Microsoft: Forget ZunePhone, we're aiming for Zune (on) TVs

It's hoping Zune Marketplace can challenge rival iTunes

Rather than building a Zune-branded smartphone, Microsoft plans to take the software and online store it built for its Zune media player and bring them to your television set in the hopes of emulating Apple's phenomenally successful iTunes Store. But it still plans to deviate from iTunes in strategy.

The store, called the Zune Marketplace, offers millions of songs, podcasts, music videos and TV shows for purchase and download. It's accessible to Zune users as well those who've downloaded the software onto their Windows PCs.

That hasn't been enough for critical mass, judging by the US$85 million Microsoft reaped from sales of Zune hardware and music and video downloads during the Christmas quarter. By comparison, the iTunes Store cleared about US$3.5 billion last year, according to Apple's filings with the US Securities and Exchange Commission.

The Zune Marketplace remains outgunned because the Zune has made little progress against the iPod's dominance. Only two million Zunes had been sold as of May 2008, the last time Microsoft publicly announced figures.
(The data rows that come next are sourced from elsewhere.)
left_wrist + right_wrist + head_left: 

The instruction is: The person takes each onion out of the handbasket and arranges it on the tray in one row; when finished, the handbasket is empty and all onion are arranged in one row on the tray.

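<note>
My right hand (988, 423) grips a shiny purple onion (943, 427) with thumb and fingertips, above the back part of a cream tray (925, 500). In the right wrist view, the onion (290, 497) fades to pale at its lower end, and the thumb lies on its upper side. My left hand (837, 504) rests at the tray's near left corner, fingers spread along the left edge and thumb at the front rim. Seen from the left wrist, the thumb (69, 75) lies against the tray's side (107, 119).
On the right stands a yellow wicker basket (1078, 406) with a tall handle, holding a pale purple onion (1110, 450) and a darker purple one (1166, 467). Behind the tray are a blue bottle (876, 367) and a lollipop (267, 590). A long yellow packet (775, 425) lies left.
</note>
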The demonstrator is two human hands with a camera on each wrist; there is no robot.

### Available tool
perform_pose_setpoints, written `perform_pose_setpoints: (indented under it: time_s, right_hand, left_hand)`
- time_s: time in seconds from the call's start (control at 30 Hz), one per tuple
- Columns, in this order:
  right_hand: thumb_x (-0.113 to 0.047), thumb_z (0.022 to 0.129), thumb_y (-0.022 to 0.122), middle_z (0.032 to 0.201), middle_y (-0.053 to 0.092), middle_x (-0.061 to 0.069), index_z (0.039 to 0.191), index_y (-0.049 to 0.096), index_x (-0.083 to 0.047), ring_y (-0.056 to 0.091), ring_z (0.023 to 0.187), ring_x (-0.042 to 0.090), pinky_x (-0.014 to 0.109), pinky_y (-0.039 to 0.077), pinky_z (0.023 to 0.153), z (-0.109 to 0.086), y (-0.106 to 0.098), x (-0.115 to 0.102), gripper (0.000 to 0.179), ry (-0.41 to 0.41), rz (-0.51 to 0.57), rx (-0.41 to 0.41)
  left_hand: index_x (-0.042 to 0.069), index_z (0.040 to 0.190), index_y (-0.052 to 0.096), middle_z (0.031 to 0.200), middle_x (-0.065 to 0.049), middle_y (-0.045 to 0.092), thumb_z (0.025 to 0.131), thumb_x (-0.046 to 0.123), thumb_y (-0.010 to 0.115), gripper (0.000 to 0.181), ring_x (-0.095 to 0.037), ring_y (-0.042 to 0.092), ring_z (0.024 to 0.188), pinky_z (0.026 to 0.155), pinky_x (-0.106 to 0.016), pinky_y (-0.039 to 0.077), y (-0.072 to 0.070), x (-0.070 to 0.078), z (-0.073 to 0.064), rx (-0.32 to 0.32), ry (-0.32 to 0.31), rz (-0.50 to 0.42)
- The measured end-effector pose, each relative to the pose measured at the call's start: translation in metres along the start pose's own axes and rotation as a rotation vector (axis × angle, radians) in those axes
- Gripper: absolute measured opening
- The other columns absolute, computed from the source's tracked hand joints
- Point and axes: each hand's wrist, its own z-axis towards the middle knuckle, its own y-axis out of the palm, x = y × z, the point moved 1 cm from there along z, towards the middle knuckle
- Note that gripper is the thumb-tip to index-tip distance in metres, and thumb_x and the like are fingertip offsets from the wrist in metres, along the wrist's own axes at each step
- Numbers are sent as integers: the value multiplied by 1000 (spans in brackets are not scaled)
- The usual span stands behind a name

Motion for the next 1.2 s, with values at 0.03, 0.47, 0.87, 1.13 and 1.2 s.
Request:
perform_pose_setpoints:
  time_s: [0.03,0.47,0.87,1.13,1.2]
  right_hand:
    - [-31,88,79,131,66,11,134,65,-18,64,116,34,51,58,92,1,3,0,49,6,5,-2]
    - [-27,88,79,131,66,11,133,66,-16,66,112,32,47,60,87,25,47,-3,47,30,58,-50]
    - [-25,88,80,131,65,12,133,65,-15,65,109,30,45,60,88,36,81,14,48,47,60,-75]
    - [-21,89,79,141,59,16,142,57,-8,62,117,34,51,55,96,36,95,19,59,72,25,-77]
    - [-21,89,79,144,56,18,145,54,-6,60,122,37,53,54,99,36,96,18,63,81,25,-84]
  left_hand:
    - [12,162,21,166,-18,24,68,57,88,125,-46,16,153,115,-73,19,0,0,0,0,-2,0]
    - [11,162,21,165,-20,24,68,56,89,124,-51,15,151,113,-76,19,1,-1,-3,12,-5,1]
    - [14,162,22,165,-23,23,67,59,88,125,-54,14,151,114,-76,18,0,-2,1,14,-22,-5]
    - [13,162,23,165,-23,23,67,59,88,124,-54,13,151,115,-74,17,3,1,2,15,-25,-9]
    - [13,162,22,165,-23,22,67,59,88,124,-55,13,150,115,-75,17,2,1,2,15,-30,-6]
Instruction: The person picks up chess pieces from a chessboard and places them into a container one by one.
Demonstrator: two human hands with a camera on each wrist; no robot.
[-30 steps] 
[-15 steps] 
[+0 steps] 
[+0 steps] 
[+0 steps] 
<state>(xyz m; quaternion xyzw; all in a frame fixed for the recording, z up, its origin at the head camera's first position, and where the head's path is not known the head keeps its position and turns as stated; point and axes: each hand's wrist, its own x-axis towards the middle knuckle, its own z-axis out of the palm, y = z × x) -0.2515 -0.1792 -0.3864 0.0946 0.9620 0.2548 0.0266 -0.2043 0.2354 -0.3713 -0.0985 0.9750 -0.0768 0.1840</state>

Meanwhile, nearly 200 million iPods have been sold, along with almost 18 million iPhones.

Still, Microsoft hopes it can unshackle the Zune Marketplace and mount a more serious challenge to the iTunes Store.

Instead of building its own ZunePhone, Microsoft is bringing the Zune Marketplace to the upcoming 6.5 version of the Windows Mobile operating system.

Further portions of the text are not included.